--- Raw data ---
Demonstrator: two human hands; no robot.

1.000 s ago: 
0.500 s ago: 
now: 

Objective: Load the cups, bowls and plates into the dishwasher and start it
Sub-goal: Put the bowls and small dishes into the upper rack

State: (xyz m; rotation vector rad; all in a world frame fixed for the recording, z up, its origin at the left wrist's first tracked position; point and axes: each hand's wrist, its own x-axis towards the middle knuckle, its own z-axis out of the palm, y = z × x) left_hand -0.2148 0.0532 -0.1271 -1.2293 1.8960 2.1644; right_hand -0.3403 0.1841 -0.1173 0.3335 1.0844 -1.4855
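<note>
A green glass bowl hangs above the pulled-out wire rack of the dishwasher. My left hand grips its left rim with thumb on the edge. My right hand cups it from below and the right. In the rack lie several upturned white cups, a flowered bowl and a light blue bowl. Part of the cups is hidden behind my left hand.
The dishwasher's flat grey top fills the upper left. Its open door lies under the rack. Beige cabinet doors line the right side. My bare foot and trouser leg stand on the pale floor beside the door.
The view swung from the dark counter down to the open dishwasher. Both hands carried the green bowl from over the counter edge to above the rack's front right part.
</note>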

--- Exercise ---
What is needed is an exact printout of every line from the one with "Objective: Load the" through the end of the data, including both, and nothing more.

--- Solution to this exercise ---
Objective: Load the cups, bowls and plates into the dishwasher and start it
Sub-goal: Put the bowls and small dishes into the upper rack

State: (xyz m; rotation vector rad; all in a world frame fixed for the recording, z up, its origin at the left wrist's first tracked position; point and axes: each hand's wrist, its own x-axis towards the middle knuckle, its own z-axis out of the palm, y = z × x) left_hand -0.2148 0.0532 -0.1271 -1.2293 1.8960 2.1644; right_hand -0.3403 0.1841 -0.1173 0.3335 1.0844 -1.4855
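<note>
A green glass bowl hangs above the pulled-out wire rack of the dishwasher. My left hand grips its left rim with thumb on the edge. My right hand cups it from below and the right. In the rack lie several upturned white cups, a flowered bowl and a light blue bowl. Part of the cups is hidden behind my left hand.
The dishwasher's flat grey top fills the upper left. Its open door lies under the rack. Beige cabinet doors line the right side. My bare foot and trouser leg stand on the pale floor beside the door.
The view swung from the dark counter down to the open dishwasher. Both hands carried the green bowl from over the counter edge to above the rack's front right part.
</note>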

The answer has been written out completely.